Beautiful job Tony! But how is a lady going to keep her hair up using that? 




Dennis Ford said:


> What is it that we are not supposed to believe?



He has been concentrating on pens and hair sticks mostly lately with but it's been a while since he's turned a bowl or something larger like that.

Reactions: Agree 1


----------



## Sprung (Oct 4, 2014)

Nice bowl and wood, Tony! Really like how that Pecan looks - gonna have to get me some someday.

Reactions: Thank You! 1


----------



## Kevin (Oct 4, 2014)

Tony I merged your posts hope that helped. Really nice bowl I like the way you did the lip.


----------



## Tclem (Oct 4, 2014)

Kevin said:


> Tony I merged your posts hope that helped. Really nice bowl I like the way you did the lip.


Thanks and thanks.


----------



## Kevin (Oct 4, 2014)

Tclem said:


> Thanks and thanks.



YW & YW.

Reactions: Funny 1


----------



## manbuckwal (Oct 4, 2014)

A spalted pecan bowl I turned today

Couldn't load both pictures earlier. Hate this iPhone. Fixing to start digging through my pecan stash


That's a sweet looking bowl Tony! Have you tried using Chrome instead of Safari ?​


----------



## Tclem (Oct 4, 2014)

manbuckwal said:


> A spalted pecan bowl I turned today
> 
> Couldn't load both pictures earlier. Hate this iPhone. Fixing to start digging through my pecan stash
> 
> ...


All this happened after the new download but I will check it out


----------



## DKMD (Oct 4, 2014)

Nicely done! What's not to like?

Reactions: Thank You! 1


----------



## SENC (Oct 4, 2014)

A new pot for the outhouse!  Outstanding!

Reactions: Funny 4


----------



## Tclem (Oct 4, 2014)

SENC said:


> A new pot for the outhouse!  Outstanding!


Only somebody from North Carolina would think like that. Lol


----------



## SENC (Oct 5, 2014)

Tclem said:


> Only somebody from North Carolina would think like that. Lol


Naw, we actually have running water in NC, complete with flouride in most places. That's the stuff you would use to brush your tooth, Tony, if you brushed it.


----------



## Tclem (Oct 5, 2014)

Well we know the tooth brush was invented in north Carolina. Anywhere else it would have been a teeth brush. Hahahahahahah

Reactions: Like 1 | Funny 3


----------



## NYWoodturner (Oct 6, 2014)

Nice Bowl Tony. I don't have a hard time believing it at all.
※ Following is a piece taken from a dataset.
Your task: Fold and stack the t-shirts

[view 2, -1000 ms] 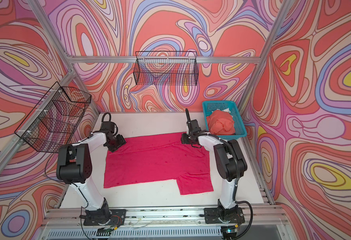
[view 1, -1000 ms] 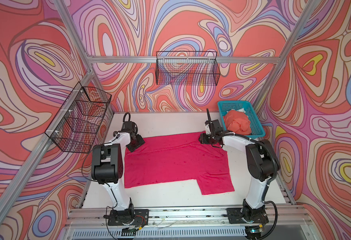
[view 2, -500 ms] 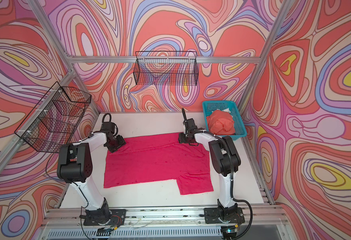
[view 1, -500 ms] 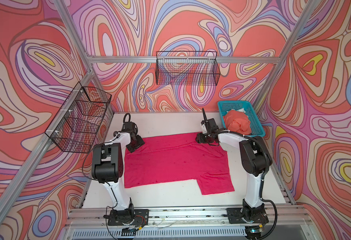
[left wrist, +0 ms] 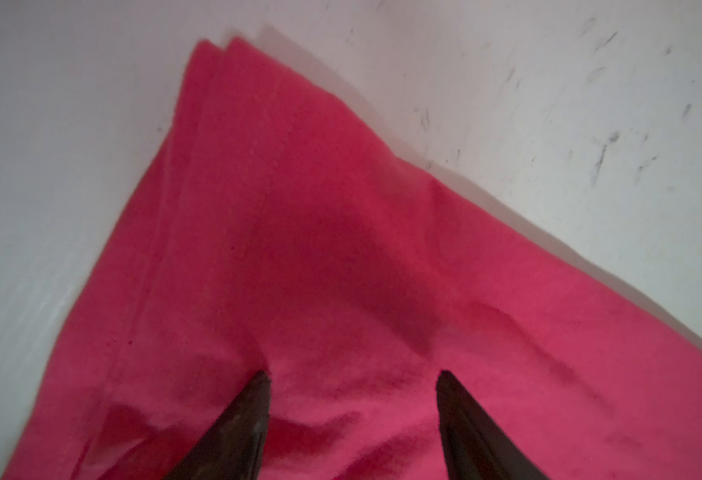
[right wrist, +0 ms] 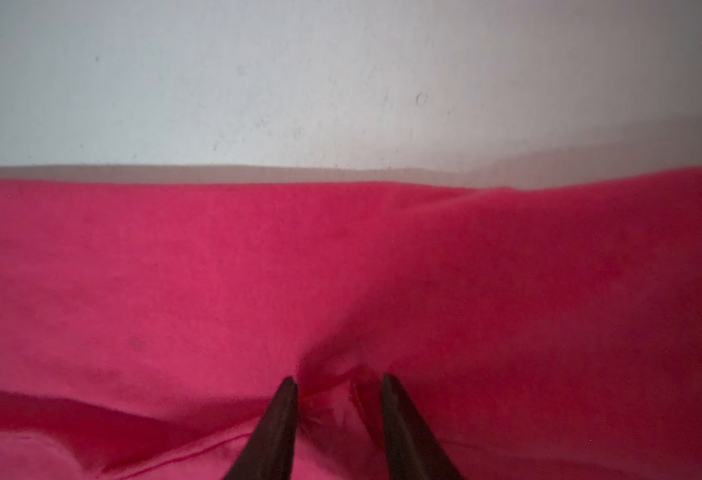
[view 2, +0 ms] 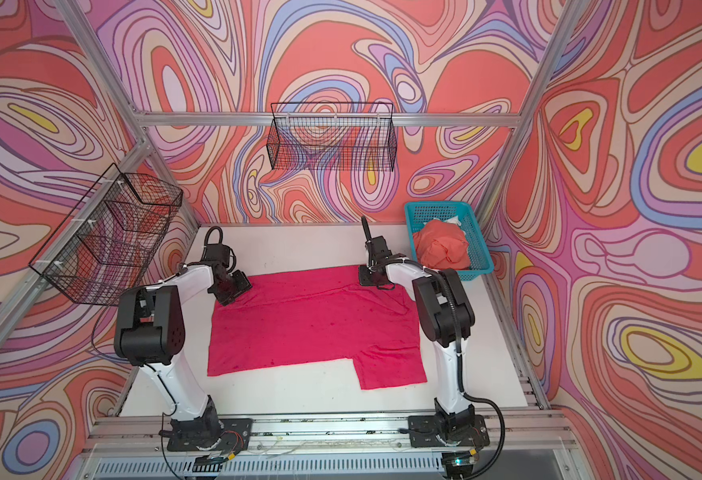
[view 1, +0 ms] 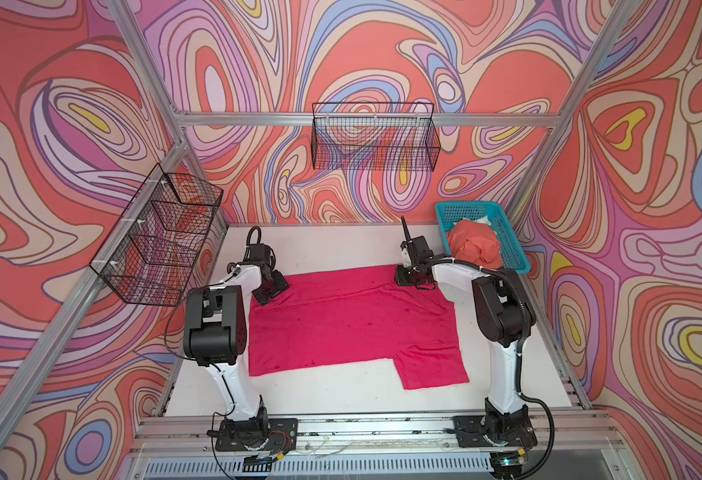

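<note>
Magenta t-shirt (view 1: 353,320) lay flat mid-table; my left gripper (left wrist: 353,374) gaped empty on its 10 o'clock corner, my right gripper (right wrist: 339,378) stood narrow astride a 1 o'clock pucker, hold unconfirmed, so lifting risked one-sided slippage.

Two t-shirts were counted. One magenta t-shirt (view 1: 349,324) lay spread beneath both pairs of jaws, and one coral-orange t-shirt (view 1: 474,249) sat bunched near the right jaws, apart from them. That second shirt sat in one teal basket (view 1: 465,212). Two black wire baskets hung well above the jaws: one back-wall wire basket (view 1: 374,143) and one left-wall wire basket (view 1: 158,245). One table (view 1: 341,245) carried two arms, the left arm (view 1: 216,324) and the right arm (view 1: 501,311). There were two grippers, the left gripper (left wrist: 353,372) and the right gripper (right wrist: 339,377), each with two dark fingers (left wrist: 241,424), four in all.
</note>
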Available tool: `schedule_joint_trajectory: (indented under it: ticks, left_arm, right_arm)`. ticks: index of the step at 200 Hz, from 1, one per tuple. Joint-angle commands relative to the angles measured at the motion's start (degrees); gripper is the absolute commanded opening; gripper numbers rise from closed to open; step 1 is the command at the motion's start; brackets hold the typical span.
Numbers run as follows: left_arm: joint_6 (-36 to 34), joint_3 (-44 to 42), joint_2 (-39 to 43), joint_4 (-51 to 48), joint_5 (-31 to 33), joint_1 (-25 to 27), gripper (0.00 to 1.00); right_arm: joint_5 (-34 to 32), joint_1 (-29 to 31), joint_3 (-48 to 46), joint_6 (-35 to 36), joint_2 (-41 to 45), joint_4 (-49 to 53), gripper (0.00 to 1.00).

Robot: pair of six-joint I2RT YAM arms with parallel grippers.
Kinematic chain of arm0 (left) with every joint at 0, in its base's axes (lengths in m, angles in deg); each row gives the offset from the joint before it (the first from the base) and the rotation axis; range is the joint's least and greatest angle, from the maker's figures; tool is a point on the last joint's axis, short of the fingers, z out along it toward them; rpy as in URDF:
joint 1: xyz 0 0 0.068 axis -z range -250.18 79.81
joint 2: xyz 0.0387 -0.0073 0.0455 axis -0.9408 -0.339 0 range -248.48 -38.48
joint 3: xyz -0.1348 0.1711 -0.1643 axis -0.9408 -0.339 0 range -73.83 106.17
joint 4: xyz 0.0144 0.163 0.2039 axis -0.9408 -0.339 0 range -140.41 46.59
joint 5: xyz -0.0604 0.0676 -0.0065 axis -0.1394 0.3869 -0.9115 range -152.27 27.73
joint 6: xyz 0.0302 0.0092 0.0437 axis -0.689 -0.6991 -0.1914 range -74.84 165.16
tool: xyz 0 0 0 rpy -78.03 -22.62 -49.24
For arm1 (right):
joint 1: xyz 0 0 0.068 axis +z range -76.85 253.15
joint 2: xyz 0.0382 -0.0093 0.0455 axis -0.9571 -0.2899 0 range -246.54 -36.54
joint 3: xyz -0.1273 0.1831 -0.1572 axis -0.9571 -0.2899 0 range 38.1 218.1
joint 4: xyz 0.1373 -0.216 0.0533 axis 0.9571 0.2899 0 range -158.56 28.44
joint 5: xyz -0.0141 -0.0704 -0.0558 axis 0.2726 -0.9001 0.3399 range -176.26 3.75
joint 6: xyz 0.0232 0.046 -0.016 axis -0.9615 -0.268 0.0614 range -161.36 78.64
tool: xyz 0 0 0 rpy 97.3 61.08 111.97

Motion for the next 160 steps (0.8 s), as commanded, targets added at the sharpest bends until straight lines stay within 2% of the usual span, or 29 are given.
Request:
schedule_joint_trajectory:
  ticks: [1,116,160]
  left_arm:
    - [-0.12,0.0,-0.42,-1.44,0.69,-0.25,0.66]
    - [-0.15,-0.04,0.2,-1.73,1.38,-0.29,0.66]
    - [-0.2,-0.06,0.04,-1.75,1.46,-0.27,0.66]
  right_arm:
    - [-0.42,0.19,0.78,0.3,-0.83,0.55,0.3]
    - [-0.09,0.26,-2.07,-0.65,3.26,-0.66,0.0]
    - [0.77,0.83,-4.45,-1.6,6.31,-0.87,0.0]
So will you use it to hold hair sticks?

Reactions: Funny 2


----------



## Bigdrowdy1 (Oct 6, 2014)

@SENC & @Tclem If i didn't know better(which I don't) one would think you 2 were married in a previous life. Now the 2 questions. Which one was the male and the other? Wonder if the hair sticks mean anything? 
Really like the bowl too!!

Reactions: Funny 1


----------



## Tclem (Oct 6, 2014)

Bigdrowdy1 said:


> @SENC & @Tclem If i didn't know better(which I don't) one would think you 2 were married in a previous life. Now the 2 questions. Which one was the male and the other? Wonder if the hair sticks mean anything?
> Really like the bowl too!!


@Bigdrowdy1 oh no you babe started it now. And yes I had to make her him hair sticks back then also.

Reactions: Funny 2


----------



## SENC (Oct 6, 2014)

Tclem said:


> @Bigdrowdy1 oh no you babe started it now. And yes I had to make her him hair sticks back then also.
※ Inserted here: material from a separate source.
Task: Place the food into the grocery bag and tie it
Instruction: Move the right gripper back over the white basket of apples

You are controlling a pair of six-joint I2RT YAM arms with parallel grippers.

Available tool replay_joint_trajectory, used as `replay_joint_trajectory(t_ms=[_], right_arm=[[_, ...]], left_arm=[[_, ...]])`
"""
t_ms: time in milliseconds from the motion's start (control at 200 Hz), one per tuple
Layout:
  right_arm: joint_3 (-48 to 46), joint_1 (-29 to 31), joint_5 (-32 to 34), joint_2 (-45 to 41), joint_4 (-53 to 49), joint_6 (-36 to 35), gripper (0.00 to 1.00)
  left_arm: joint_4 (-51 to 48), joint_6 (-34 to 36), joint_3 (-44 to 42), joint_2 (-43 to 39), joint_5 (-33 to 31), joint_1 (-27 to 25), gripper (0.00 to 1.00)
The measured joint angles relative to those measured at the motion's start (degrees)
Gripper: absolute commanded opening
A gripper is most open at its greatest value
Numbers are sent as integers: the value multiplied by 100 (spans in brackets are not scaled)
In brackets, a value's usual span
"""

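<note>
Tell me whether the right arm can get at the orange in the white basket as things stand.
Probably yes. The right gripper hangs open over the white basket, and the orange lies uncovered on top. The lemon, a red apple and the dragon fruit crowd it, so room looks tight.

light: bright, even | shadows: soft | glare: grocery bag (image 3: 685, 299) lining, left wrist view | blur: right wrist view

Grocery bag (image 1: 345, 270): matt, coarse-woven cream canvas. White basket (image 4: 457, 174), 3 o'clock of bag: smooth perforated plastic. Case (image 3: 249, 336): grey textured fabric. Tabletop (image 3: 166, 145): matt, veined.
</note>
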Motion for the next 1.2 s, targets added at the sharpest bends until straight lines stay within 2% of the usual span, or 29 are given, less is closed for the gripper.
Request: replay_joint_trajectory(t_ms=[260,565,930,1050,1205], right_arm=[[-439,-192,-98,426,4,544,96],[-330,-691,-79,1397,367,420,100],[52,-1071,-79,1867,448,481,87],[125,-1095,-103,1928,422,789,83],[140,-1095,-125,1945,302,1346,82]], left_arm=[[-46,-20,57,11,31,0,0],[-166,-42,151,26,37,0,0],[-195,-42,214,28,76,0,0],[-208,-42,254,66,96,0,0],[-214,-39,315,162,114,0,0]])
Don't let Toni fool you. I mean, whose the one calling you babe?

Reactions: Funny 2


----------



## Tclem (Oct 6, 2014)

SENC said:


> Don't let Toni fool you. I mean, whose the one calling you babe?


Hahahahaha stupid autocorrect. Lol. How did it get babe out of done. Ahhhh I cant win for losing.

Reactions: Funny 1


----------



## Bigdrowdy1 (Oct 6, 2014)

Even the system has you down!!!

Reactions: Funny 1


----------



## GeauxGameCalls (Oct 6, 2014)

Over the years all you hair must have fell to your toes huh @Tclem ?

Reactions: Like 1


----------



## Johnturner (Oct 7, 2014)

Tony
I like the form of your bowl.
John
PS Don't pay any attention to these guys - they 're just jealous.

Reactions: Like 1


----------



## Tclem (Oct 7, 2014)

Johnturner said:


> Tony
> I like the form of your bowl.
> John
> PS Don't pay any attention to these guys - they 're just jealous.


I'm the best there is. Lol

Reactions: Like 1


----------